The cats were hanging out around the driveway as usual when we took this picture. It shows Chloe and her son, Dusty. Can you see Dusty?

find dusty

He’s hiding in the flower bed. He does that a lot. Sometimes we’ll walk right by him when he’s lying next to the driveway because he’s the same color as some of the rocks we have there.

A question of size

Robin commented in the previous post about the size of a persimmon seed. Here’s a picture of a seed from one of the two trees where Zeke has been finding and eating persimmons.

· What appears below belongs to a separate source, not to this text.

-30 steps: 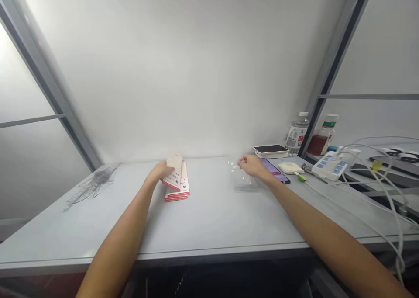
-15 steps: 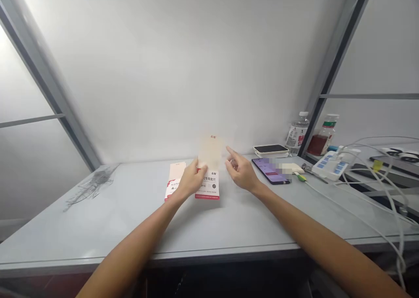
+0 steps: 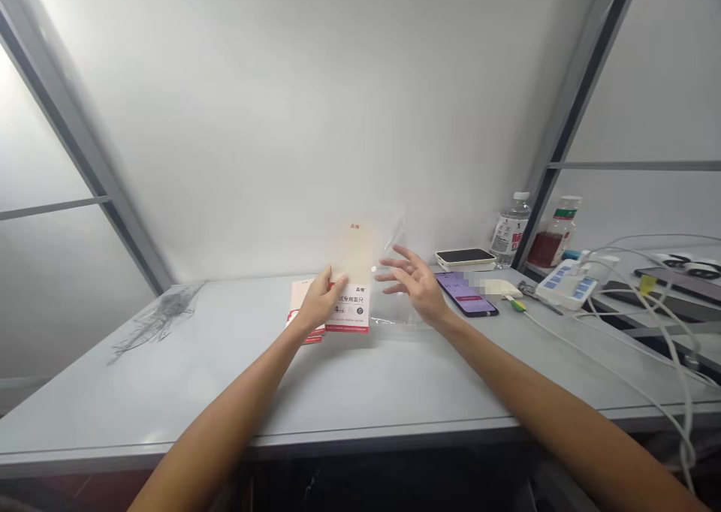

persimmon seedIt’s small enough to fit onto a dime, but still a relatively big seed. I could certainly see that eating a large number of these seeds could cause digestive problems for a dog, but I don’t think the seeds from one of two persimmons will cause any harm. Nevertheless, I’m going to try to keep Zeke away from them. It’s going to be hard, though, because he seems to have developed quite a taste for them.

Just for the sake of information, here is the entire fruit from which the seed came.

split persimmon

I don’t know whether every persimmon has four seeds, but the seeds are a large part of every fruit. It’s hard to tell from this image, but there is not much persimmon in a persimmon.

Don’t do this

Zeke found a ripe persimmon on our walk today, and he liked it. That didn’t surprise me, because I remember my old dog Jesse standing on her hind legs eating persimmons off a small tree in my parents’ yard, many years ago. Now, since the possums have been pruning our two persimmon trees, there is a veritable fortune in unripe persimmons lying on the ground. I piled up most of the limbs here.

persimmon limbs

This happens to be on the route that I use when I walk the dogs around the house. Zeke was naturally interested.

zeke sniffing persimmons

Most of the persimmons are still yellow, which means they are green. A few have ripened, so to help him out, I found a couple. You can tell when they’re ripe because they’re soft and pull away from the stem easily.

ripe persimmon

Zeke can tell when one is ripe because I hand it to him.

zeke taking persimmonMost Web sites I checked say not to feed persimmons to dogs because the seeds can cause irritation or blockages in the small intestine. That’s probably true, although eating whole persimmons doesn’t seem to cause the foxes any problems, at least judging by the number of seeds in their scat.

I think Zeke is big enough that he won’t have any problems passing the seeds, so I’m not worried. Still, I don’t recommend that anyone else feed their dog persimmons. I don’t feed them to Lucy (she’s far smaller than Zeke), but she isn’t interested anyway. She prefers marshmallows when eating unhealthy treats.